Famous members of the expedition like Sgt. John Ordway, Clark's slave York, and Lewis's Newfoundland dog named Seaman all make no appearance. While the film depicts the death of several expedition members, however, the only casualty was Sgt. Charles Floyd, who died from an internal disease during the very early months of the expedition. The events with the Minataree are based on incidents with several plains tribes, notably a hostile occurrence with the Teton Sioux and the peaceful relationship with Mandan. The crew did not travel on the keelboat throughout the entire journey, instead having a small return party sail it back to St.
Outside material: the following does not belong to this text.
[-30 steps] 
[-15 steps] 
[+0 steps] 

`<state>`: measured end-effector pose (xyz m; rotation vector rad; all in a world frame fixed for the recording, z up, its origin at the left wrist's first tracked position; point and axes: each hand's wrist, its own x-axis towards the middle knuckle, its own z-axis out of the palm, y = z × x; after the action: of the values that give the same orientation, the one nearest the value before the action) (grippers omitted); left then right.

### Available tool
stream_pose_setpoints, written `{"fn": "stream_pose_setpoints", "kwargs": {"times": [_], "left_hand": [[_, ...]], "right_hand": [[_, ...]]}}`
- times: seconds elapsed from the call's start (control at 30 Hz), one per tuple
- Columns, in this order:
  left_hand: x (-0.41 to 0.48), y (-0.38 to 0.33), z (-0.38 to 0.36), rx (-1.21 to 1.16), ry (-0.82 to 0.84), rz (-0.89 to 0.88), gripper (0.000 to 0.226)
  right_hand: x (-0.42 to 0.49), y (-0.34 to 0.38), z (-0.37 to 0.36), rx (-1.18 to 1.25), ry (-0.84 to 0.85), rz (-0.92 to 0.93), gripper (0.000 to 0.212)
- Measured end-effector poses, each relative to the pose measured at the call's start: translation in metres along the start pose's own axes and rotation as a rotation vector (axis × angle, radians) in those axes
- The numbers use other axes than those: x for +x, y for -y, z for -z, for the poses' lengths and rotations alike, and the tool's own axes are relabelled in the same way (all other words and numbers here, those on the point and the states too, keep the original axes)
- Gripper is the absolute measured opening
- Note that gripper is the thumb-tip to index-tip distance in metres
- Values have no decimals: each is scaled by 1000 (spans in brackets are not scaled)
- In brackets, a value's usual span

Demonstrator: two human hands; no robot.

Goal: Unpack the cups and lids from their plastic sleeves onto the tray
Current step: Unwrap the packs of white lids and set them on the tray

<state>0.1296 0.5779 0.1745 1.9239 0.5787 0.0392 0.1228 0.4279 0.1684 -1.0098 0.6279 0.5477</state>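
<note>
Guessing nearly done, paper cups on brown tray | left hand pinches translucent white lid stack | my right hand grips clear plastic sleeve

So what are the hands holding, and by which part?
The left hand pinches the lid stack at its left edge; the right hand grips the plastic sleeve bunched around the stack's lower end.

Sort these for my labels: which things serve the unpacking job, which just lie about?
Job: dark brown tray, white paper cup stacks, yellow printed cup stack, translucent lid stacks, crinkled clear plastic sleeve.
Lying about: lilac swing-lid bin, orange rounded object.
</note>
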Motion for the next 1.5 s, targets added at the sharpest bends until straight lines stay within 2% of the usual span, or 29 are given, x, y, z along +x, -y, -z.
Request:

Louis from present-day North Dakota in April 1805. Scenes with the expedition dividing up to explore alternate rivers only occurred during the return journey in 1806.

The dramatic rivalry between Lewis and Clark is fictional. Historically, Clark was also older than Lewis by four years. While Heston was cast close to Clark's age, MacMurray was 46-years-old during production (Lewis was 29 at the beginning of the journey and only lived till age 35).